Brief: Read through the lines below and copy the ones holding the string "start".

Available data:
____________

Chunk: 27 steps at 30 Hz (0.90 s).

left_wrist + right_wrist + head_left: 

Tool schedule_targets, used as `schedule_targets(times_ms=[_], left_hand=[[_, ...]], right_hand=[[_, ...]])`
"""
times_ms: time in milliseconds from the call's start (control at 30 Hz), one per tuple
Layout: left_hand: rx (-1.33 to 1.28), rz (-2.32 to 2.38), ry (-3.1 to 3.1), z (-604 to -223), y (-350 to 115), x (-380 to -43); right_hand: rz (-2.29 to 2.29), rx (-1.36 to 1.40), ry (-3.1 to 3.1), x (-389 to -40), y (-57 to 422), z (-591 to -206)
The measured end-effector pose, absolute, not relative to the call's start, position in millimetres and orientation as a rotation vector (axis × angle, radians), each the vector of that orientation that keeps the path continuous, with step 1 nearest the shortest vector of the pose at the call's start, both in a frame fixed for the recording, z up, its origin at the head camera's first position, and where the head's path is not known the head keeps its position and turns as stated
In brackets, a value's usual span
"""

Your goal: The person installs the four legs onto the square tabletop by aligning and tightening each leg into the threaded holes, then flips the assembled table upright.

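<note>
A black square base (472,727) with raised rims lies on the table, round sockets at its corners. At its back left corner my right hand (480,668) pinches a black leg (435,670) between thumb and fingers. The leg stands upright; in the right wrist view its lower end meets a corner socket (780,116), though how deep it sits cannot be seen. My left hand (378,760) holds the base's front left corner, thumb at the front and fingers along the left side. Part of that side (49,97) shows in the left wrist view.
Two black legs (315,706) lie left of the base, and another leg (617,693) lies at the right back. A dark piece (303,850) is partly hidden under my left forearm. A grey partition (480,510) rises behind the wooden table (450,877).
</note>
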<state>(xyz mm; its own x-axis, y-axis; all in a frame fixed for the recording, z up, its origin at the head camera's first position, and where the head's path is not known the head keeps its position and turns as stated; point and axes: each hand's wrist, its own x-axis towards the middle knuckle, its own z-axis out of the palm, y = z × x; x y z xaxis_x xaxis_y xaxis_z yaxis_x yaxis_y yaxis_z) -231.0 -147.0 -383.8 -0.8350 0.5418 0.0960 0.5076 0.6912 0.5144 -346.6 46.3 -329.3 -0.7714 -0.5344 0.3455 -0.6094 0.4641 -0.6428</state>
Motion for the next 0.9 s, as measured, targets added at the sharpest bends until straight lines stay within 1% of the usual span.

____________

Answer to the exercise:
times_ms: time in milliseconds from the call's start (control at 30 Hz), one per tuple
The measured end-effector pose, absolute, not relative to the call's start, position in millimetres and orientation as a rotation vector (axis × angle, radians), each the vector of that orientation that keeps the path continuous, with step 1 nearest the shortest vector of the pose at the call's start, both in a frame fixed for the recording, z up, its origin at the head camera's first position, and where the head's path is not known the head keeps its position and turns as stated

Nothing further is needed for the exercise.